Action item - Look through the data below for the line with "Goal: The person" and the line with "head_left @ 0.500", then output those two and all lines in between, exactly as written.
Data for this task Block Start
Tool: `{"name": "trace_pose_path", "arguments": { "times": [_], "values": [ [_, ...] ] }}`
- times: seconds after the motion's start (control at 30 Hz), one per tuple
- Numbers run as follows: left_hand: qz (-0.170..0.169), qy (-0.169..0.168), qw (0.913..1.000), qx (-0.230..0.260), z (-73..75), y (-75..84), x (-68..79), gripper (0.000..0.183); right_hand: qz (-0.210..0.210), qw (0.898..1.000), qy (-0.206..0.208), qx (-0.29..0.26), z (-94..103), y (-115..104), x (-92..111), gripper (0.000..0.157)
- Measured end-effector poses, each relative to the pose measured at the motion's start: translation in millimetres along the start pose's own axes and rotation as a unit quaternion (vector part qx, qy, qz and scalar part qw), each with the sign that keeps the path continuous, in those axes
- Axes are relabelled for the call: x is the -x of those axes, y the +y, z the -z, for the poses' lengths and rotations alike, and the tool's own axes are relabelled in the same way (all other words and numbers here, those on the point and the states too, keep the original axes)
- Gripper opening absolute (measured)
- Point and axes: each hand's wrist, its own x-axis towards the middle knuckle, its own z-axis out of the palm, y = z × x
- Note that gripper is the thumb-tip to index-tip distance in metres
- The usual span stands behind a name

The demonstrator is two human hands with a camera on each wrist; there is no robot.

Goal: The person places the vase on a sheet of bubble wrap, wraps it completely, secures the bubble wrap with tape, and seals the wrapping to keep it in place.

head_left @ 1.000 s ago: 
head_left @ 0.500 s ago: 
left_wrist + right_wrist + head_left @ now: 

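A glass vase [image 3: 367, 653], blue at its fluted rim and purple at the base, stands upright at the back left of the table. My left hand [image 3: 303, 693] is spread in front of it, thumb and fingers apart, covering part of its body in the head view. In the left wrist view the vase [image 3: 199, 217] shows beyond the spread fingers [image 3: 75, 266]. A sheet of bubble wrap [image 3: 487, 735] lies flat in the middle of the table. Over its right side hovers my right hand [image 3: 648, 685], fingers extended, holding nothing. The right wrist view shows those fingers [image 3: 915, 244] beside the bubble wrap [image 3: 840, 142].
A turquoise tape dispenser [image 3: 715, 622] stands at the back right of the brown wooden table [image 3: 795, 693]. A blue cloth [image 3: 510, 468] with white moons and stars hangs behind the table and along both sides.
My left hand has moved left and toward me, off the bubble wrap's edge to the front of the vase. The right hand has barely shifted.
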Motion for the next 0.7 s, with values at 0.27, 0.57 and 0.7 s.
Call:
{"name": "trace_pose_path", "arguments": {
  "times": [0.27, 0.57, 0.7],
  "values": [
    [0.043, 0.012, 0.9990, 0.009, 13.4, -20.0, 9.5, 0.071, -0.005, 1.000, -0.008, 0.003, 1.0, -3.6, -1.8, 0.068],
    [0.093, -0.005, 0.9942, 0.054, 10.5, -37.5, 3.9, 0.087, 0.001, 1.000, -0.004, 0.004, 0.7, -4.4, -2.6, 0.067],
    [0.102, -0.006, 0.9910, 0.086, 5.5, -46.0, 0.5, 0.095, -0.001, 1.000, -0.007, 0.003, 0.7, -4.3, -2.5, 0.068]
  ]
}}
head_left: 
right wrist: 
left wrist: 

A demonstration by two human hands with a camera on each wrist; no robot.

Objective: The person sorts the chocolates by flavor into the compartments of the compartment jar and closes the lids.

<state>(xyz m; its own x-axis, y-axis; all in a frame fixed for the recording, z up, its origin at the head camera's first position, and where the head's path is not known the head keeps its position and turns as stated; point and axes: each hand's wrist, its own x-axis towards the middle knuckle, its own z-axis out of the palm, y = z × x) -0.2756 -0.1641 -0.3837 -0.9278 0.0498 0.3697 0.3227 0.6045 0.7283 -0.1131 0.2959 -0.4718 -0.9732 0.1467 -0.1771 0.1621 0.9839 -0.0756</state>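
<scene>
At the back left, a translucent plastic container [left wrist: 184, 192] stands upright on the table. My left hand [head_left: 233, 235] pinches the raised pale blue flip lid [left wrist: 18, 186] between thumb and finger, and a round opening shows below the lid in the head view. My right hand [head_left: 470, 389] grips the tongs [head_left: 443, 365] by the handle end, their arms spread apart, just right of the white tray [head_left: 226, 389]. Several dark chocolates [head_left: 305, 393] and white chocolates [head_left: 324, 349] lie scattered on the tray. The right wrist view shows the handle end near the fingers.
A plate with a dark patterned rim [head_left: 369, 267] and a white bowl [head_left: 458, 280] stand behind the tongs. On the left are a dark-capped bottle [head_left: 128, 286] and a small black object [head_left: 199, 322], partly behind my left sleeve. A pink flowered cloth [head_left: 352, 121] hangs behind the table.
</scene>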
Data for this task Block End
Your solution -
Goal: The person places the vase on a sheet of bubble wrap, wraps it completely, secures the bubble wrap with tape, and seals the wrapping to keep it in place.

head_left @ 1.000 s ago: 
head_left @ 0.500 s ago: 

This finishes the output.